Information provided:
--------------------------------

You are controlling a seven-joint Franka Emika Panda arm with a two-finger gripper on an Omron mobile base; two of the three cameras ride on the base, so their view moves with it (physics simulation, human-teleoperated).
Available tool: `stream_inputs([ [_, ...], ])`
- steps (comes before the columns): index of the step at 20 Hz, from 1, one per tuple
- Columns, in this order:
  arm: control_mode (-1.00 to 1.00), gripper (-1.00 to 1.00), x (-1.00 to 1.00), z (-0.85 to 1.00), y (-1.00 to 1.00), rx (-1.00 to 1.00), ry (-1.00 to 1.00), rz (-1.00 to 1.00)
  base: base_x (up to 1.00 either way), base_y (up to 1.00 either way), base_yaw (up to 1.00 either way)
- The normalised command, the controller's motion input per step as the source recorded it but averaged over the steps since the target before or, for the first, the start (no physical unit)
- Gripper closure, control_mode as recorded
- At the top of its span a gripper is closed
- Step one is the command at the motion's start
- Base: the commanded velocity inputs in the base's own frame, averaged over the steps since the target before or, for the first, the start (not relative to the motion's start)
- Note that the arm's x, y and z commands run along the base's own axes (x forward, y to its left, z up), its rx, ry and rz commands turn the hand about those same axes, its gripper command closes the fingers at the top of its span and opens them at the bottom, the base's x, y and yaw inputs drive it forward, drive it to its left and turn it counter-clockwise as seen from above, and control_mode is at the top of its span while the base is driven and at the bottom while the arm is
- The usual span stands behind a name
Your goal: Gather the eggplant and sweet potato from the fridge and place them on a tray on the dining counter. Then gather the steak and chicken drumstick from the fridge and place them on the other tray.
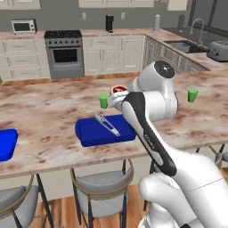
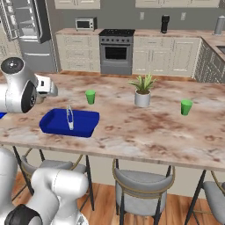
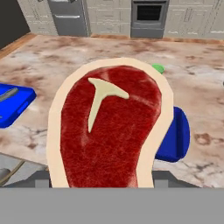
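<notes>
Claw (image 1: 116,94) closed on the steak (image 3: 109,129), carried above the marbled counter (image 1: 44,111). The steak's red face with a pale T-shaped bone fills the hand view. Below it lies a blue tray (image 1: 95,131) holding a silver utensil (image 1: 107,124); a second blue tray (image 1: 6,143) sits farther left. Two green cups (image 2: 90,96) and a potted plant (image 2: 142,91) stand on the counter.
</notes>
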Motion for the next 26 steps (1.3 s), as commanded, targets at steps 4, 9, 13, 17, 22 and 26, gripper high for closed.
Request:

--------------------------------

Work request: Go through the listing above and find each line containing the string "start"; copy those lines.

Answer section:
- The normalised command, the controller's motion input per step as the source recorded it but averaged over the steps since the target before or, for the first, the start (no physical unit)
- Step one is the command at the motion's start
- Base: the commanded velocity inputs in the base's own frame, averaged over the steps since the target before or, for the first, the start (not relative to the motion's start)

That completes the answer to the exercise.